== What you have to do ==
Only the opening lines of the listing, through the one with "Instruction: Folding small", are to be retyped, each exactly as it stands.

== Working data ==
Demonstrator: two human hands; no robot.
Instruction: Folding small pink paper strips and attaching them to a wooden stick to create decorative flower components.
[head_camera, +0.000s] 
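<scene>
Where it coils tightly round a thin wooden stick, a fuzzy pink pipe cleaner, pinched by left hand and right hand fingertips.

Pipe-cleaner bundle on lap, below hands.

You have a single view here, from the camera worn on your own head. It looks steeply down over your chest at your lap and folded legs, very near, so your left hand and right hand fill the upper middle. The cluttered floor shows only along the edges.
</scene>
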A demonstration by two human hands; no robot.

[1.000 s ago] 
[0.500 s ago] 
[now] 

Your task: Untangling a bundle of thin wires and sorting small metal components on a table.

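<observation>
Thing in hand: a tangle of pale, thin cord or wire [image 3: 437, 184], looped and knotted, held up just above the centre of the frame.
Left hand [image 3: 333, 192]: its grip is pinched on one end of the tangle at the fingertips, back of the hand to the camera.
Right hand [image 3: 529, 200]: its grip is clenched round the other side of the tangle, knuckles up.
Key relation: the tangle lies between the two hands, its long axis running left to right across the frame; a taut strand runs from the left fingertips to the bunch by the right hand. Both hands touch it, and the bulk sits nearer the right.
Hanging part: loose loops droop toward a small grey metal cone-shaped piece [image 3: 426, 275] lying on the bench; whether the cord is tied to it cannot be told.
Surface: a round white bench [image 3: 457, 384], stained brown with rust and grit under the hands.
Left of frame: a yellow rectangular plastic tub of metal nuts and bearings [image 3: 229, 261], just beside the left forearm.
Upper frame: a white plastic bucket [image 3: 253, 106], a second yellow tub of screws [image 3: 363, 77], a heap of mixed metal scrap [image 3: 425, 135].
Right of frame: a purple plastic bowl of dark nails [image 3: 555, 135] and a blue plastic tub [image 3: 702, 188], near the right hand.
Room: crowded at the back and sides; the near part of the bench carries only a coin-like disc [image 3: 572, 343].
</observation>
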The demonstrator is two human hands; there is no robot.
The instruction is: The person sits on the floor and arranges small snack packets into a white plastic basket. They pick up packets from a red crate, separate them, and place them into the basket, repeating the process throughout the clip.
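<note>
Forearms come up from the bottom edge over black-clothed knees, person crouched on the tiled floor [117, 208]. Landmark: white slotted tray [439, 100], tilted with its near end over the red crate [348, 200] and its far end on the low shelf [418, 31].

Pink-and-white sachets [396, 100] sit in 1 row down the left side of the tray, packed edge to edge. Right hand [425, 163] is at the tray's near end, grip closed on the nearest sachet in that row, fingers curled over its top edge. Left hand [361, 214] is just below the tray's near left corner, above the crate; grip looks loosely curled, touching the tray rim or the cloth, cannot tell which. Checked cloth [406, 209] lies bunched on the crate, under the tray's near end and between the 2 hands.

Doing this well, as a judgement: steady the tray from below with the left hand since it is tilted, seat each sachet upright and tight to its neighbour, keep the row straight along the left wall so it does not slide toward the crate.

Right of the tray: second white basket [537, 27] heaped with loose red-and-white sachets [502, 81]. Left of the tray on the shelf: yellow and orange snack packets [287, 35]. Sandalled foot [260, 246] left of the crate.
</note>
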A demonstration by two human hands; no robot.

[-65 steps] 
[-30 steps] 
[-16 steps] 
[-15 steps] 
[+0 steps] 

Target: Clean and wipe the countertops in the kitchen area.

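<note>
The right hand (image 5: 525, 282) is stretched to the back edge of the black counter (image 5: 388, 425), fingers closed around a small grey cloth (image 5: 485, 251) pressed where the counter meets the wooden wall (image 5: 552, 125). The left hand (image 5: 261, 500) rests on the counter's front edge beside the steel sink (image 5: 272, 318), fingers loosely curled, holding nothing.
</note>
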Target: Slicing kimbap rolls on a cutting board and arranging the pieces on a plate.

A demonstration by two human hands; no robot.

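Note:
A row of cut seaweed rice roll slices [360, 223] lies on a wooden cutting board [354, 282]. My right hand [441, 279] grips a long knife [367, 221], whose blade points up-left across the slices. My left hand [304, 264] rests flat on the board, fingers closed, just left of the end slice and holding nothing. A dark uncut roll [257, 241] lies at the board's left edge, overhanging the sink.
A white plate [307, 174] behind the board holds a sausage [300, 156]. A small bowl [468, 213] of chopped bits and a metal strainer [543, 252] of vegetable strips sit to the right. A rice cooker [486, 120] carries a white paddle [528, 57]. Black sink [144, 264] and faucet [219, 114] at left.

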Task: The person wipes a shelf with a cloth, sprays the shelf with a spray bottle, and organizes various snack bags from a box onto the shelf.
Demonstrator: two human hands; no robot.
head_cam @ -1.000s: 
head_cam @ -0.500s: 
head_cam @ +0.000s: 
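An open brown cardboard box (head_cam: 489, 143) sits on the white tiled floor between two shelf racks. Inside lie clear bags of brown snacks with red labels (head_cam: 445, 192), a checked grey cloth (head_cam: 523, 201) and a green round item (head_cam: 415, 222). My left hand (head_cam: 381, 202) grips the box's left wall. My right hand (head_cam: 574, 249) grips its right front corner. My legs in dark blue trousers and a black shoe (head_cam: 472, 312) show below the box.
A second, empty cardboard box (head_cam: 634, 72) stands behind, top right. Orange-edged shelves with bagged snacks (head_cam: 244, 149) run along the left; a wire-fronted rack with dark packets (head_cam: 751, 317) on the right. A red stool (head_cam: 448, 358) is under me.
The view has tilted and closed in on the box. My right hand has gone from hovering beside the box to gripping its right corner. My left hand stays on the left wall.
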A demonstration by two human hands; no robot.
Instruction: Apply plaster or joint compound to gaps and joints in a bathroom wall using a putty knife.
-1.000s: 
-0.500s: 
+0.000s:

== Result of the task ==
Demonstrator: two human hands; no robot.
Instruction: Folding small pink paper strips and attaching them to a wooden stick to create decorative flower components.

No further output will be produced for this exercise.